### Exercise prompt
Search the listing for the string "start" and copy every line that contains it.

### Exercise inputs
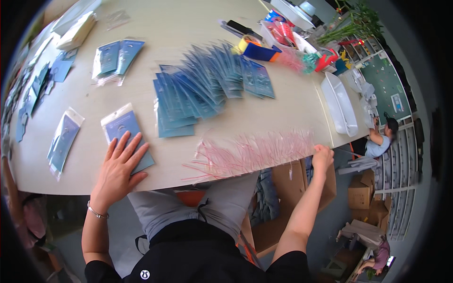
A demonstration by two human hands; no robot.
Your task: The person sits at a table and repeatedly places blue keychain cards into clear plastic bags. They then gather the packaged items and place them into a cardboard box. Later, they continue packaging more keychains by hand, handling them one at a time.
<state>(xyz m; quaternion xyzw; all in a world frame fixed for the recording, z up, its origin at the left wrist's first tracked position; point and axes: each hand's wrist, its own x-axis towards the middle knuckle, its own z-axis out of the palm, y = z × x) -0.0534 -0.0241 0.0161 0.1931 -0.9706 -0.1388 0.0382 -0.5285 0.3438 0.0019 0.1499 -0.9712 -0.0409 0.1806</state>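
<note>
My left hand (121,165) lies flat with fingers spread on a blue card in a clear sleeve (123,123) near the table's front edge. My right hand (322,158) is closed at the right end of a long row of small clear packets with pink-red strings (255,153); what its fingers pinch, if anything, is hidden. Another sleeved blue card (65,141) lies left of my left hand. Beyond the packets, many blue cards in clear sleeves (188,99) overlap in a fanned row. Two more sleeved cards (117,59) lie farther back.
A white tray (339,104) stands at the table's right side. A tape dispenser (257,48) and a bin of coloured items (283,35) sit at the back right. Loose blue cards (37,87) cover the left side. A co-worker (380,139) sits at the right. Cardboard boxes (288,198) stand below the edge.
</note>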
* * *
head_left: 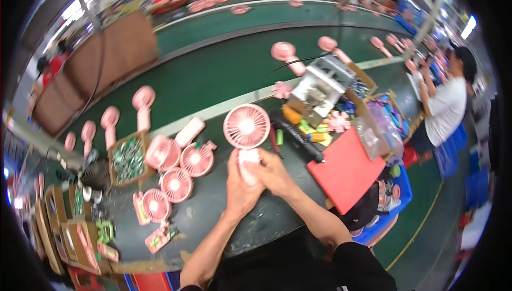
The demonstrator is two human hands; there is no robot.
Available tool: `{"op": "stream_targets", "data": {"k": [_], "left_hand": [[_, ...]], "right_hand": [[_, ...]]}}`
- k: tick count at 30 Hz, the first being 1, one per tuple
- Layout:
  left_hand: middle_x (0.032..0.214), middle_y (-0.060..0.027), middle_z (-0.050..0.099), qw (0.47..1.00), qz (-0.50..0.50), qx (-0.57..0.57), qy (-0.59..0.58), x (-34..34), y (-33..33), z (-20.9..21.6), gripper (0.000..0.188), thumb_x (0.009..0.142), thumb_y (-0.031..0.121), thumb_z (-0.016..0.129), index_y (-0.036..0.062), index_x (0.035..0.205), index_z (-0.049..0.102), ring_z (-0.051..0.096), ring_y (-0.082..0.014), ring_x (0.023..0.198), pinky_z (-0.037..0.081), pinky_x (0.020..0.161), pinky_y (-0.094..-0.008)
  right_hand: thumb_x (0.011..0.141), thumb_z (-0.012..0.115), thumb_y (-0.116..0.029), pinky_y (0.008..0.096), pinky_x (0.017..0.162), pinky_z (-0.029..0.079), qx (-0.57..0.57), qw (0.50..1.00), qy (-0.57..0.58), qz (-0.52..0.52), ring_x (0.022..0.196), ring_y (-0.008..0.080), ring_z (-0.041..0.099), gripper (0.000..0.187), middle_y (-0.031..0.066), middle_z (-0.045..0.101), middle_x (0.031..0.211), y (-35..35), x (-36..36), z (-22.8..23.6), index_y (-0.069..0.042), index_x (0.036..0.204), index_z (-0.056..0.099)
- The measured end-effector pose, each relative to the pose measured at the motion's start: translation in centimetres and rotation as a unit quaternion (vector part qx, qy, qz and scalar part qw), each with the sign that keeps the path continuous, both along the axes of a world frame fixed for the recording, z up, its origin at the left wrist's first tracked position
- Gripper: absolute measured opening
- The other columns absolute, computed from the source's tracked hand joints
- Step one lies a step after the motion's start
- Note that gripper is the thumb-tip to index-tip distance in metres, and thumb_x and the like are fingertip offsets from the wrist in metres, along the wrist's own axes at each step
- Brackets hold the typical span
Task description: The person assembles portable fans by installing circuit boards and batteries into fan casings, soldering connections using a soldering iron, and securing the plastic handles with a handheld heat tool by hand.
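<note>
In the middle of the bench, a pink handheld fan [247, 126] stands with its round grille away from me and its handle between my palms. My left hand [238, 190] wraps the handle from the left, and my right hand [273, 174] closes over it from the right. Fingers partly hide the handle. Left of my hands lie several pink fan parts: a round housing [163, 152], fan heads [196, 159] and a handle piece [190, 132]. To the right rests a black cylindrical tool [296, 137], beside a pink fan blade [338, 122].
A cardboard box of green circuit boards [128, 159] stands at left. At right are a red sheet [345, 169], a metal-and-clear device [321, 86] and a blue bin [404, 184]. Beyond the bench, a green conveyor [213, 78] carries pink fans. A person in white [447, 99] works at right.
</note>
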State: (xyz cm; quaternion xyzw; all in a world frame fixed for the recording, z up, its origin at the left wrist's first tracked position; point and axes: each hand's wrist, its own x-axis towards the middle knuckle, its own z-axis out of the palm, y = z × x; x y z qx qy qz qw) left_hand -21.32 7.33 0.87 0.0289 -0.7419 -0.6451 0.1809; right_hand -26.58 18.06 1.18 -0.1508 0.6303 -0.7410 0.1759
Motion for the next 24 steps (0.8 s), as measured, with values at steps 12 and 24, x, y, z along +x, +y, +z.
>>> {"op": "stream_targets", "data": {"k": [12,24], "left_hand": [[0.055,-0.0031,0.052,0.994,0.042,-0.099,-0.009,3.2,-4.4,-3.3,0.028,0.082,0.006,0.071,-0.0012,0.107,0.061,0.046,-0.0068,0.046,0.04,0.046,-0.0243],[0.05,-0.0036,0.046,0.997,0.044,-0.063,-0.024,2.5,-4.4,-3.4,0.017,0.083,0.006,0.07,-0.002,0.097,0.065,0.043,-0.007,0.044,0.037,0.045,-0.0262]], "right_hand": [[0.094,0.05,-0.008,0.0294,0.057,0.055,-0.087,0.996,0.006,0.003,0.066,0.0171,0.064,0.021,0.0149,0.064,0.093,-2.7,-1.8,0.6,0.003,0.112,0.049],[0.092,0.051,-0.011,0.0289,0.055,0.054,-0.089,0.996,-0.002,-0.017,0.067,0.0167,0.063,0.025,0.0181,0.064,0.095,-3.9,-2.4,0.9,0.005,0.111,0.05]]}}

### Task response
- The measured end-effector pose, each relative to the pose measured at the motion's start: translation in centimetres and rotation as a unit quaternion (vector part qx, qy, qz and scalar part qw), each with the sign that keeps the path continuous, both along the axes of a world frame fixed for the recording, z up, its origin at the left wrist's first tracked position
- Step one lies a step after the motion's start

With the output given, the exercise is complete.